▸ WORK TO COMPLETE: The material below holds pictures, which are to be left out; copy exactly the lines from the one with "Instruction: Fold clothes" through the one with "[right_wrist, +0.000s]".
►
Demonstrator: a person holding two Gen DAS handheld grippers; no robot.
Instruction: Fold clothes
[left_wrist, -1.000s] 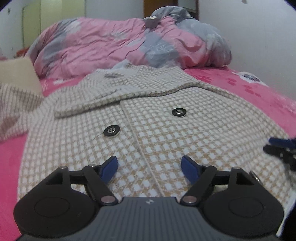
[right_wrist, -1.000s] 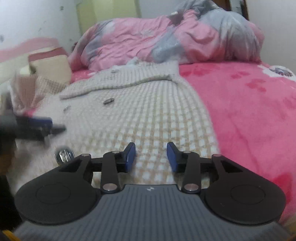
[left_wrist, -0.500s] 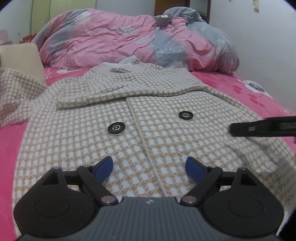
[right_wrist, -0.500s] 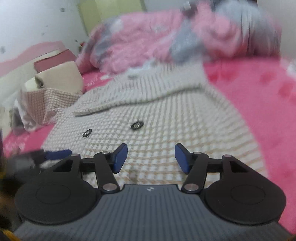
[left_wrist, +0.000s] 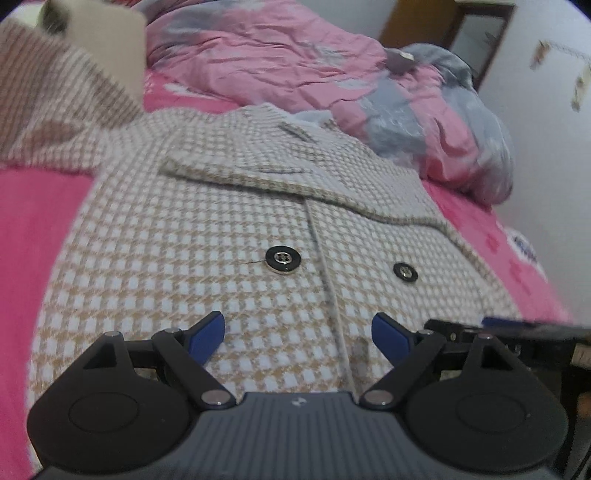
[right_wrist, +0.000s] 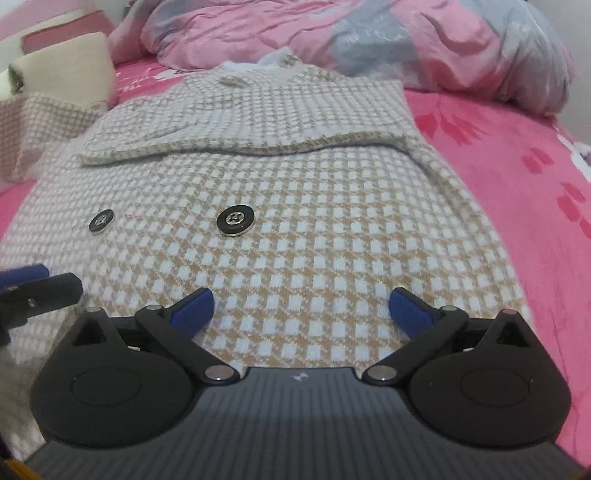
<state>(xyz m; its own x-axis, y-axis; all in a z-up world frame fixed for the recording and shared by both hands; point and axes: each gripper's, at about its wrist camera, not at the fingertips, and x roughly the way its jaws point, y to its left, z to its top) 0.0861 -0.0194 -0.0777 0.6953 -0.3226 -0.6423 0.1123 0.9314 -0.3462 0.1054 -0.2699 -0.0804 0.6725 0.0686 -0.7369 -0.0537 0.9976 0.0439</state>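
checked jacket (right_wrist: 295, 206) lies flat on the bed just ahead of both tongs; right tongs (right_wrist: 301, 308) just sprang wide, left tongs (left_wrist: 297, 332) open, both empty; best pinch the hem corners evenly

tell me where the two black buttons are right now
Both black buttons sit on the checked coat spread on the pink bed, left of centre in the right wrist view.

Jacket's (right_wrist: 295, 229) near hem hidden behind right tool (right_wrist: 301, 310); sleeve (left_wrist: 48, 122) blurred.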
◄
▸ ANSWER TO THE PROBLEM:
Instruction: Fold clothes
[left_wrist, -1.000s] 
[right_wrist, -1.000s] 
[left_wrist, -0.500s] 
[right_wrist, -0.500s] 
[left_wrist, +0.000s] 
[right_wrist, +0.000s] 

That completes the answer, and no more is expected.